Tout s'est considérablement accéléré en douze ans. Mon MBP de 2008 (Intel) tient à peu près la route parce que je lui ai généreusement alloué deux SSD corrects. Mais je ne peux plus trop lui en demander. C'est ainsi.

Revenons à nos moutons électriques : il te faut une distribution Linux pour PPC. Tu vas être déçu, c'est de plus en plus rare.
Dans les temps glorieux (?) du PPC, la plus courante était Yellow Dog mais je crois qu'elle est arrêtée.
Il y a Ubuntu mais dans des versions sans support (voir ici).
Debian, aussi (voir ici).

Mais l'architecture PPC n'est plus guère utilisée (à part par IBM) donc l'activité est assez réduite.


----------



## ccciolll (15 Mars 2018)

bompi a dit:


> Les derniers PowerMac G5 ont semble-t-il été produits en 2006, soit il y a près de douze ans. Ça commence un peu à dater, au train où vont les choses : nombre de sites sont développés avec des _frameworks_ très intéressants mais bien gourmands (genre NodeJS ou AngularJS) en terme d'entrées/sorties (on écrit copieusement sur le disque), de réseau (beaucoup d'échanges client/serveur), de RAM (on charge quantité d'objets dans le DOM) etc.



C'est là où il me manque peut-être des éléments de jugement.

Sur le même réseau, j'ai 3 ordis. Laissons le hack de côté car il est effectivement bien plus puissant que les 2 autres.

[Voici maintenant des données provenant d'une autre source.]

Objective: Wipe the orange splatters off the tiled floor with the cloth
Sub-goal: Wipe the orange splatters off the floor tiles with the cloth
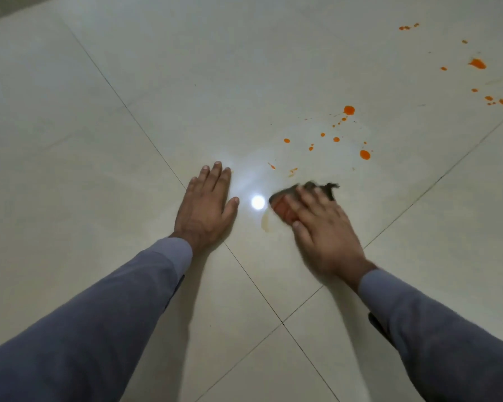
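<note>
While the left hand (pixel 206 205) lies flat on the pale tiled floor (pixel 99 140), fingers straight and close together beside a grout line, the right hand (pixel 321 227) presses down on a small dark cloth (pixel 285 203), its fingers spread over the top so that only the cloth's near-left part and a frayed far edge show. That hand is blurred, and the cloth carries an orange stain where it peeks out beside the thumb. Just left of the cloth a faint yellowish smear (pixel 265 221) marks the tile, and a bright round glare of light (pixel 258 202) sits between the two hands. Beyond the cloth, the nearest orange splatters (pixel 349 110) are scattered over the same tile: a few thin streaks close to the fingertips, then round drops further out. A second group of orange spots (pixel 477 63) lies well apart, toward the far right. Both arms wear grey-blue sleeves (pixel 436 329) reaching to the wrists.
</note>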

Mais entre le PM G5 qui a un proc G5 2 Ghz et tourne sur un DD à l'ancienne et le mac mini qui a un intel 2 Ghz et tourne sur un DD à l'ancienne, la différence ne me saute pas aux yeux. La seule chose que je puisse percevoir c'est la différence de soft. D'un côté un Leopard+TenFourFox, de l'autre un ElCapitan avec le dernier Ffox dispo sur EC. Mais en terme de hard, à première vue, on est à l'identique. Je n'ai plus la RAM en tête mais je pense qu'on doit être dans les mêmes fourchettes. Idem pour les cartes graphiques.

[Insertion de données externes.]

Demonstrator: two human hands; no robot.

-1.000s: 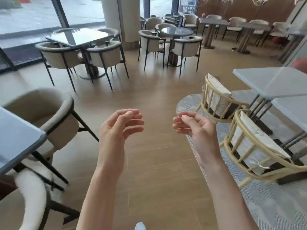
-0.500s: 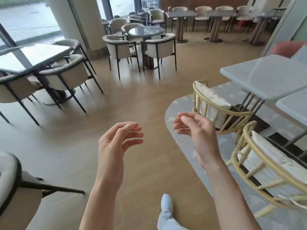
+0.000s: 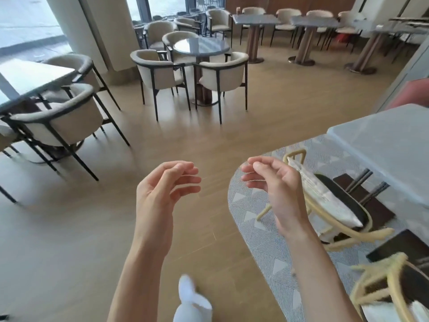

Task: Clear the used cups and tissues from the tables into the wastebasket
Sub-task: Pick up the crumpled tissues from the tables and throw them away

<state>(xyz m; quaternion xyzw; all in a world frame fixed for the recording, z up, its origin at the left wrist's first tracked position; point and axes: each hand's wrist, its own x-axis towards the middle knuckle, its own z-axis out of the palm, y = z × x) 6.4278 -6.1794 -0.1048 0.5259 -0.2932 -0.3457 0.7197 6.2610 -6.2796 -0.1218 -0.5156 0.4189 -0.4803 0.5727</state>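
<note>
- no used cups, tissues or wastebasket can be told apart here; a small dark thing [image 3: 238, 10] stands on a far square table [image 3: 256, 19], too small to tell what it is.
- the left hand [image 3: 160, 194] is held up in the air over the floor, fingers loosely bent, holding nothing.
- the right hand [image 3: 276, 184] is up beside it, close but not touching, fingers loosely bent too, holding nothing.
- under the arms, one foot in a white shoe [image 3: 188, 291] and a pale trouser leg show, blurred.
- the floor [image 3: 69, 240] is smooth light brown wood planks.
- on the right lies a grey rug [image 3: 253, 219] with a rounded edge and white triangles on it.
- on the rug stands a yellow wooden chair [image 3: 325, 205] with a white cushion, pushed near a pale grey table [image 3: 380, 145].
- a second yellow chair [image 3: 383, 287] is at the bottom right, blurred.
- in the middle of the room is a round glass-top table [image 3: 201, 45] with beige round-backed chairs [image 3: 222, 75] on thin black legs around it.
- on the left is another shiny table [image 3: 30, 75] with the same kind of chairs.
- at the back more square tables on thick round posts stand in a row with beige chairs.
- a wide white pillar [image 3: 109, 31] stands by big windows [image 3: 25, 19] on the left.
</note>
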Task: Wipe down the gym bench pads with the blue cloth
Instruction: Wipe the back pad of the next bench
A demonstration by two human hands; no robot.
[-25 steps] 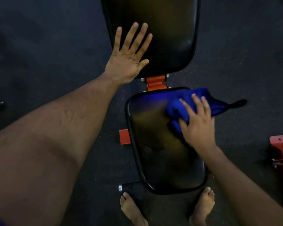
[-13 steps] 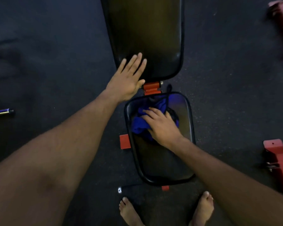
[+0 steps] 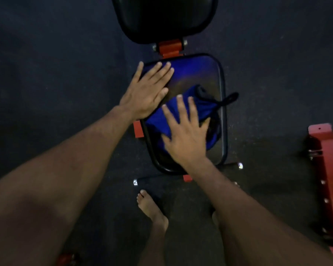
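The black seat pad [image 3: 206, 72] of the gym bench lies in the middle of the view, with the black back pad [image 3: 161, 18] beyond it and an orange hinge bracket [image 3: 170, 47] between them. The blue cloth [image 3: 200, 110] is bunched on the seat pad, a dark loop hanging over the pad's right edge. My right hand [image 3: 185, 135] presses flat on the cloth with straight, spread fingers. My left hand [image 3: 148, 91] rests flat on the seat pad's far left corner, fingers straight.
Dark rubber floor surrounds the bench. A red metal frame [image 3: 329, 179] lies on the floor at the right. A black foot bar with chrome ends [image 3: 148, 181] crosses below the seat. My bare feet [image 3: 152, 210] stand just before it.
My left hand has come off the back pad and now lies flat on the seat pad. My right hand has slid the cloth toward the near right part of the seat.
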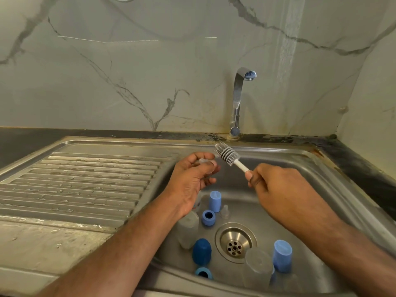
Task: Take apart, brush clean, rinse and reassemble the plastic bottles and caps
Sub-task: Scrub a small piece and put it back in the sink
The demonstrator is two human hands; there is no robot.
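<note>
Head view, frame centre: left hand [192,176] pinches a small clear part [204,161]; right hand [276,185] grips the brush [228,154]. Brushing step, I judge; next, bristles must meet the part.

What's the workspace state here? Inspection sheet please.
Surface: steel sink, ribbed wet drainboard.
Job's things: blue caps, rings, clear bottles and a clear teat loose in the basin around the drain.
Clutter: nothing seen.
Grippers: left hand pinches a small clear part; right hand grips the brush.
Cables: nothing seen.
Surroundings: marble-look wall; tap, no water running.
</note>
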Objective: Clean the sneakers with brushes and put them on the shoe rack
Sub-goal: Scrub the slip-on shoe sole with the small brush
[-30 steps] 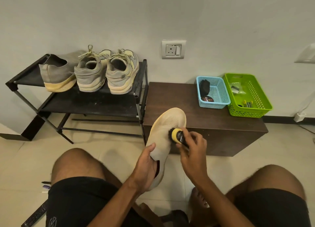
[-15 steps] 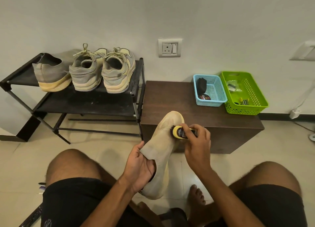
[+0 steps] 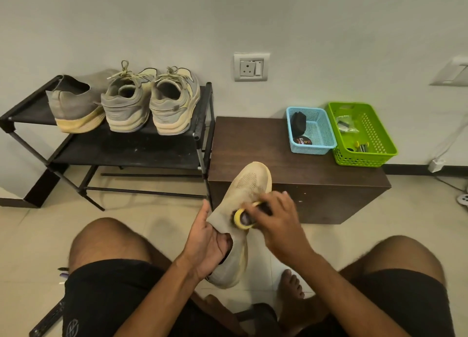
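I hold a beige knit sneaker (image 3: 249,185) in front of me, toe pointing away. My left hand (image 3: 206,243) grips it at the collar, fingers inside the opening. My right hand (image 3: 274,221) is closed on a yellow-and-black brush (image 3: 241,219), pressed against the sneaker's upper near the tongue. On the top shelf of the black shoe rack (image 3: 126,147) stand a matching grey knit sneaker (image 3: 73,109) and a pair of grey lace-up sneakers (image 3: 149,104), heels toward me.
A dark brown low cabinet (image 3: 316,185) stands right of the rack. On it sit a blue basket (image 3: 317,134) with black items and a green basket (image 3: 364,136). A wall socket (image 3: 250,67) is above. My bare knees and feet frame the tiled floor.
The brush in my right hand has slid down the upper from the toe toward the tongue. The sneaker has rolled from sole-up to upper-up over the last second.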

Pourtant sur le G5, même ouvrir un seul onglet de navigation c'est de l'ordre du sacerdoce.

Le reste tourne bien (Photoshop, InDesign, Xpress), seul internet coince.


----------



## bompi (15 Mars 2018)

Dans ce cas, c'est peut-être le logiciel (Ten4Fox) qui est en cause : mal optimisé, mal compilé etc. Il y a peut-être quelque chose à voir de ce côté. Avec Safari, ça donne quoi ?

Ce qui est amusant est que lorsqu'on installe un SSD Internet "va plus vite". Bien évidemment, le réseau ne s'améliore pas mais c'est tout bêtement parce que les navigateurs utilisent un nombre considérable de fichiers temporaires pour composer leurs pages et qu'utiliser un SSD débride ces entrées/sorties.

Une possibilité à envisager si tu as de la RAM à disposition : utiliser un RAM disk (voir ici une méthode (en anglois)) et utiliser ce dernier pour les fichiers temporaires des applications. L'opération consiste à prendre une quantité de RAM et d'en faire un volume virtuel : cette portion de RAM n'est plus accessible en tant que telle pour les applications mais devient un petit volume dans lequel on peut écrire des fichiers, comme pour tout volume.
Ces défauts principaux sont d'être volatile (si on redémarre la machine tout est effacé) et peu spacieux (à moins d'avoir _beaucoup_ de RAM à disposition ). Donc on n'en utilise que pour des fichiers temporaires. L'avantage est que les entrées/sorties sur ce volume sont bien meilleures que sur tout autre volume, SSD compris.
Ça pourrait accélérer le mouvement.


----------



## ccciolll (18 Mars 2018)

Je viens d'aller voir en détail, on est quand-même à 8go de DDR3 sur le macmini et 1 Go de DDR-tout-court sur le G5.
Je crois que là, il est en faiblesse…

Par contre, côté DD, le Mini est en 5400 rpm et le G5 en 7200, mais je pense que ça ne fait pas une grosse différence.

Sinon, testé avec Saf', c'est lent aussi.
Mais c'est au niveau de la barre de chargement que ça bloque. J'ignore si ça signifie vraiment un pb de réseau (mais dans ce cas, pourquoi ce poste et pas les autres, tous sont branché au même réseau en ethernet) ou si il charge les éléments normalement mais peine à fond à les afficher et me met cette barre bleue bloquée pour me dire « j'y travaille, ça vient ».


----------



## Cassepipe (9 Mars 2020)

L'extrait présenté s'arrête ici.